Category: News | Posted on Tue, October, 27th 2015 by THCFinder

Two marijuana advocacy groups working to make Maine one of the next states to legalize a recreational cannabis industry have decided—rather than continue to fight over semantics—to form a wicked alliance in an effort to get one solid initiative on the ballot in the 2016 election.

The Campaign to Regulate Marijuana Like Alcohol, which is backed by the Marijuana Policy Project, threw its hands in the air on Monday and joined forces with a competing ballot initiative overseen by Legalize Maine. Together, this inbred monster of activism will combine their resources in hopes of collecting the remaining 61,000 signatures needed to put the issue of legal weed up to the voters next year.
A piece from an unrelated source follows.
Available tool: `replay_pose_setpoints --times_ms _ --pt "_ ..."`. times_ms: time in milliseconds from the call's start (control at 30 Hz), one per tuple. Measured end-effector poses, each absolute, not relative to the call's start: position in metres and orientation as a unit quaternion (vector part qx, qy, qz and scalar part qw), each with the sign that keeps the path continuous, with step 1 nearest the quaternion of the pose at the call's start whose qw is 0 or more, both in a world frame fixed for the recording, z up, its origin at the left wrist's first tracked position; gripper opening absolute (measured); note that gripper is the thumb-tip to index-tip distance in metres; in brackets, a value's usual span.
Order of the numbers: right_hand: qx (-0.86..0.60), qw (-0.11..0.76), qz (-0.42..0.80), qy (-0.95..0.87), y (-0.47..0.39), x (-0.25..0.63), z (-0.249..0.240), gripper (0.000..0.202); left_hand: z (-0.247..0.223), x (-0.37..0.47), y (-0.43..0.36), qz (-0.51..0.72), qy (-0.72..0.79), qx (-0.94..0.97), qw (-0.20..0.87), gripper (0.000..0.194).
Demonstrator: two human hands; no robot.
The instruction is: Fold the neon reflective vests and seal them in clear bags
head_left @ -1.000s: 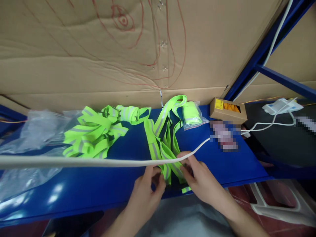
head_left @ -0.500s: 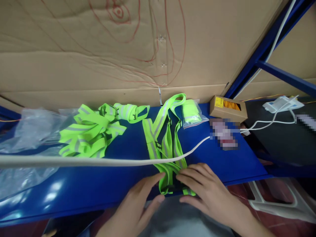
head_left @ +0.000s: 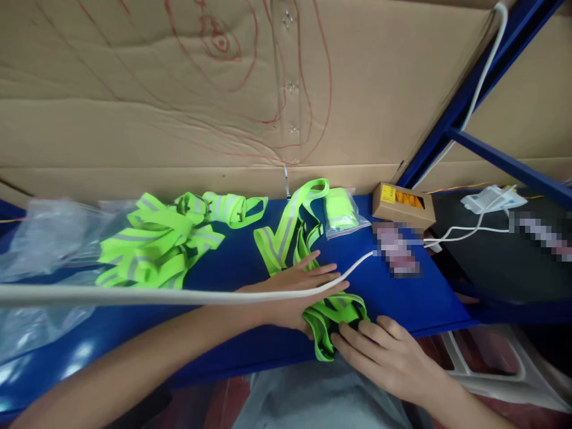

“Joining forces is the best step forward, not only for our respective campaigns, but for Maine as a whole,” said David Boyer, campaign manager for the Campaign to Regulate Marijuana Like Alcohol, in a statement. “We all agree marijuana prohibition has been a colossal failure and that it must be replaced with a system in which marijuana is legal for adults and regulated like alcohol. We can more effectively accomplish our shared goal by combining our resources and working together instead of on parallel tracks.” 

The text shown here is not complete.